» Problem details
Set down exact lines only, from the line with "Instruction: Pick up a" through the last line of the material below, with every picture left out.

» Stored data
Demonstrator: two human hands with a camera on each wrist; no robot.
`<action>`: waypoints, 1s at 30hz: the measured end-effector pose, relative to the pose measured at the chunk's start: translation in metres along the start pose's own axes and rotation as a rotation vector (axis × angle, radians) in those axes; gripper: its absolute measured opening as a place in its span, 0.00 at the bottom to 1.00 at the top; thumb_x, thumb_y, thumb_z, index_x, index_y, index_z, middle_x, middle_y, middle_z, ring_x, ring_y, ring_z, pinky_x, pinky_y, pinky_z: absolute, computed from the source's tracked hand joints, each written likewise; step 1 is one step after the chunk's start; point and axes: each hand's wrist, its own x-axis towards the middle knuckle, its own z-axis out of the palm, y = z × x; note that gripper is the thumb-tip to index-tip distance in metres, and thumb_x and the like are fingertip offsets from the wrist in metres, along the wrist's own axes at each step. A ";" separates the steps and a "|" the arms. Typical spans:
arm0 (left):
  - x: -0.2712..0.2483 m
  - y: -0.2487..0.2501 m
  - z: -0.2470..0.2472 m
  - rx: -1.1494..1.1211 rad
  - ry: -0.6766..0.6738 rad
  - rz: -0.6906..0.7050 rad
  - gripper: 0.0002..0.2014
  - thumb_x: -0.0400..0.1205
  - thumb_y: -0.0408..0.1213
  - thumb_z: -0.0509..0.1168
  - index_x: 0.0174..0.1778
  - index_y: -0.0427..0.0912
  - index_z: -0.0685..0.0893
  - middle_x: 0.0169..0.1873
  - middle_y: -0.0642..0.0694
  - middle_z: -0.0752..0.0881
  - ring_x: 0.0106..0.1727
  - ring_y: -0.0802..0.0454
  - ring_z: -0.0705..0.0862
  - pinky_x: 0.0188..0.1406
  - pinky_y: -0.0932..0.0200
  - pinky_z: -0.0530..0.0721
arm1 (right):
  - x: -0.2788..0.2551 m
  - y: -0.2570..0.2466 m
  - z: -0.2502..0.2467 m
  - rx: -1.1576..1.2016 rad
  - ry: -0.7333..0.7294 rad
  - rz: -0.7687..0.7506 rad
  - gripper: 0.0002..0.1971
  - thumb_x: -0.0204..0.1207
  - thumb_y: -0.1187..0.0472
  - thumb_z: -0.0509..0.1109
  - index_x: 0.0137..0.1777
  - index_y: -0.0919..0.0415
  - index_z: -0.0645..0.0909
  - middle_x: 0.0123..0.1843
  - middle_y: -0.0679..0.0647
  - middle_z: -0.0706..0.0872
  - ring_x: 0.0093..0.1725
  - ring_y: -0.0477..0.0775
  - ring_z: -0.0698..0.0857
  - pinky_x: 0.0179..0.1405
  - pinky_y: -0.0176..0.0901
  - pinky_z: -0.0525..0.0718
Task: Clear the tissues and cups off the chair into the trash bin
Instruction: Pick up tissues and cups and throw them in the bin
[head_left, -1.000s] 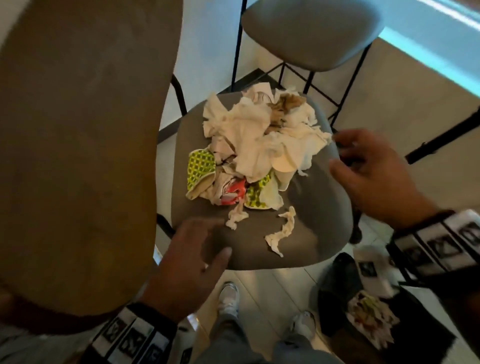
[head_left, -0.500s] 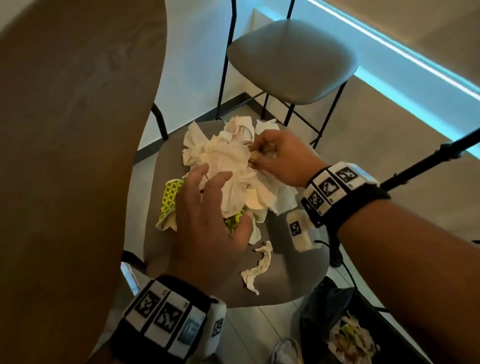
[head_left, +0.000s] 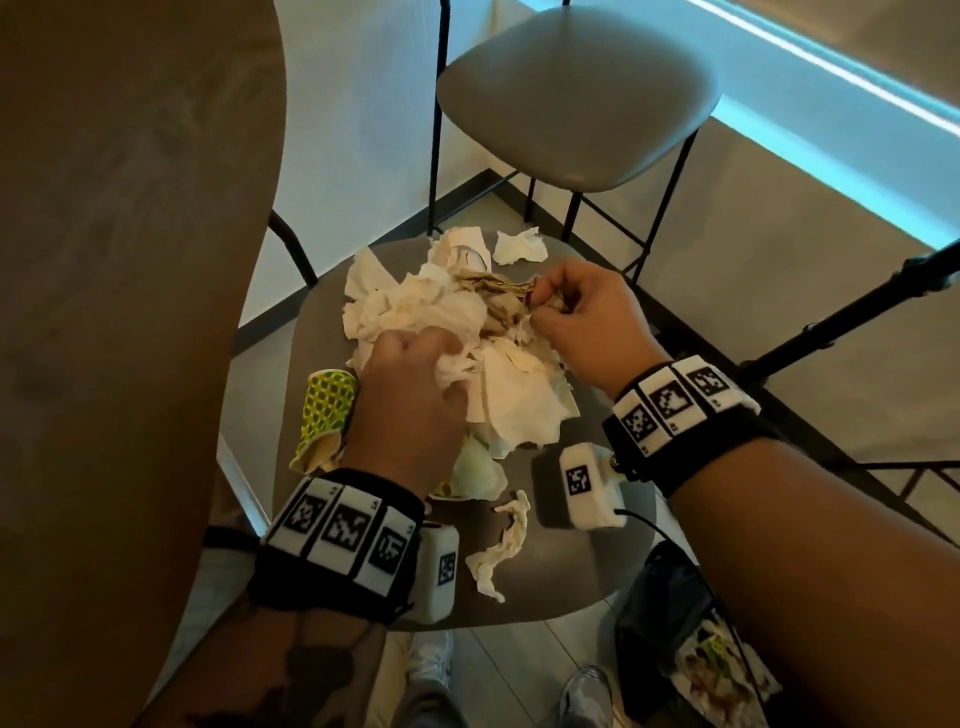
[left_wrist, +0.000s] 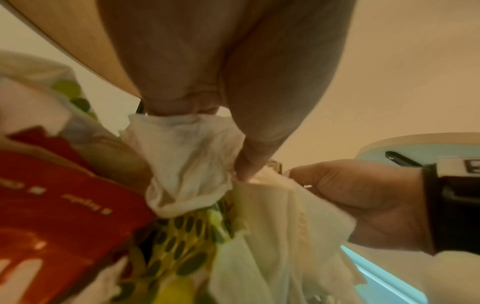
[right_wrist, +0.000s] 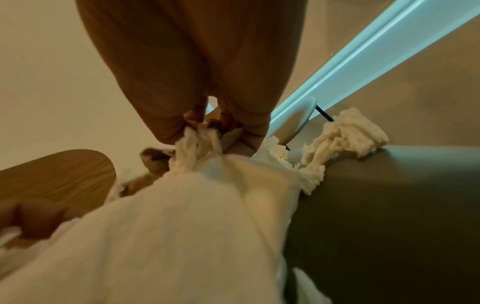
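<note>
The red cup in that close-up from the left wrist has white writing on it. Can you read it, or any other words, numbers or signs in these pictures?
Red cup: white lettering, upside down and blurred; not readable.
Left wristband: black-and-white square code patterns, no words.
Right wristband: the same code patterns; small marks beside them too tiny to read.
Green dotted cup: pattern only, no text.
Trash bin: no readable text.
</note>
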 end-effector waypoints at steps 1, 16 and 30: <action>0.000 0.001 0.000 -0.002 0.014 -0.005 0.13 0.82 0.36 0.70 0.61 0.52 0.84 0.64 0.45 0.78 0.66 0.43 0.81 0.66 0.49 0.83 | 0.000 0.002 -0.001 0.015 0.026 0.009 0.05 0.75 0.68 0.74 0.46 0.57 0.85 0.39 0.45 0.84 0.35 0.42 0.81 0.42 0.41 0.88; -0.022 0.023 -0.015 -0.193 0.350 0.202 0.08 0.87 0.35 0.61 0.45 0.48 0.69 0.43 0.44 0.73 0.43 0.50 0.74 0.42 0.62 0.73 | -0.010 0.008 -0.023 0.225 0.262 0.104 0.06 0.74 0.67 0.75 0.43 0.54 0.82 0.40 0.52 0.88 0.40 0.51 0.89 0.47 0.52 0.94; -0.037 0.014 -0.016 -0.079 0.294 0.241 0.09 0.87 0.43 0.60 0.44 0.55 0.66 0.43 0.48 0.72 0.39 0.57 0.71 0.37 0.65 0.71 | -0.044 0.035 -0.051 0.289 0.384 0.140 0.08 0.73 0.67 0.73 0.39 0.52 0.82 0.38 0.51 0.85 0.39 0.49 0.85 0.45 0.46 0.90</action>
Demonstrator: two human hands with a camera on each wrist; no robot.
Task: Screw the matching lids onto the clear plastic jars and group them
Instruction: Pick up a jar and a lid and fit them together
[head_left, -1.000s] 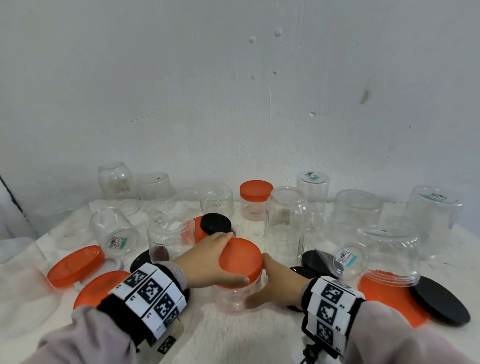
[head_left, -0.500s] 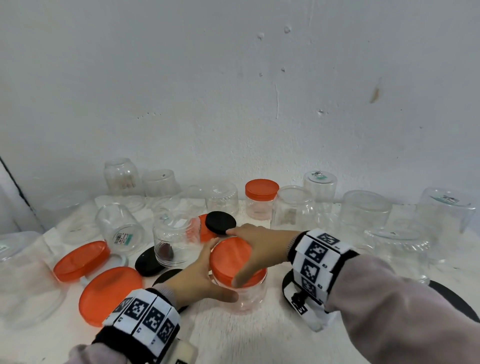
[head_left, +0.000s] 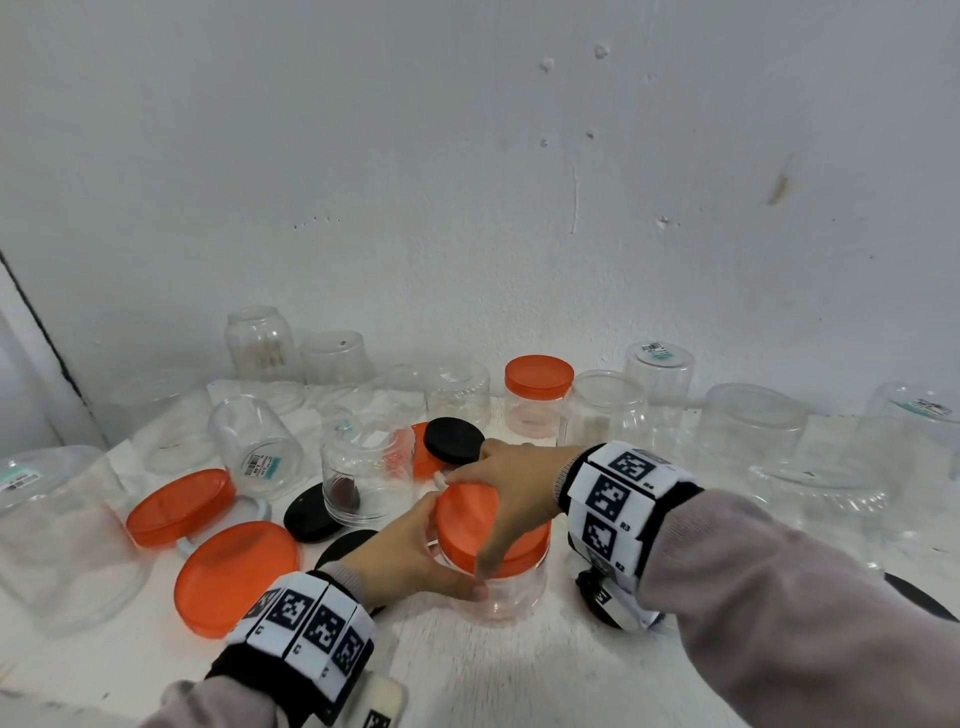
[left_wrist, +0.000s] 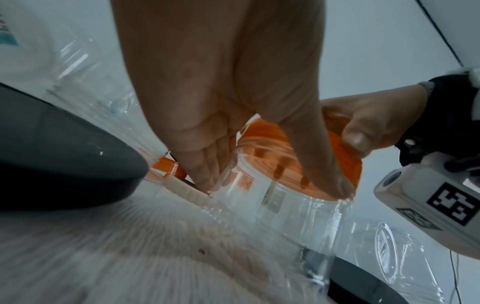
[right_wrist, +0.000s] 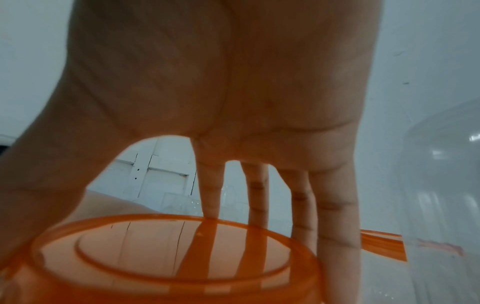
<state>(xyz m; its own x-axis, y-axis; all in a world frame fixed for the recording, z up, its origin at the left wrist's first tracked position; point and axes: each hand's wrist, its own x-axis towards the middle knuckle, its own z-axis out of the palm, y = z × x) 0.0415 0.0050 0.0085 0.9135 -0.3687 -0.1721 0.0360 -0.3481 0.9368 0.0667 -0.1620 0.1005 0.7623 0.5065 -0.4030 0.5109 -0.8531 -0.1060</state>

» Answer to this problem
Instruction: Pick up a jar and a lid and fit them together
[head_left, -1.000s] 
[head_left, -0.500s] 
[head_left, +0.000s] 
[left_wrist, +0.000s] 
[right_wrist, +0.000s] 
<state>(xyz m; its own x-axis, y-axis; all in a world frame fixed for the recording, z up, its origin at the left wrist's first tracked position; point and axes: each hand's wrist, its own x-axis towards the middle knuckle, its own z-axis out of the palm, y = z × x) 0.0415 0.0050 0.0085 0.9135 -0.3687 -0.1721 0.0360 -0.3481 0.9368 0.0667 -0.1620 0.1005 0.7623 0.5065 -0.4030 0.5109 -0.8531 -0.1060</state>

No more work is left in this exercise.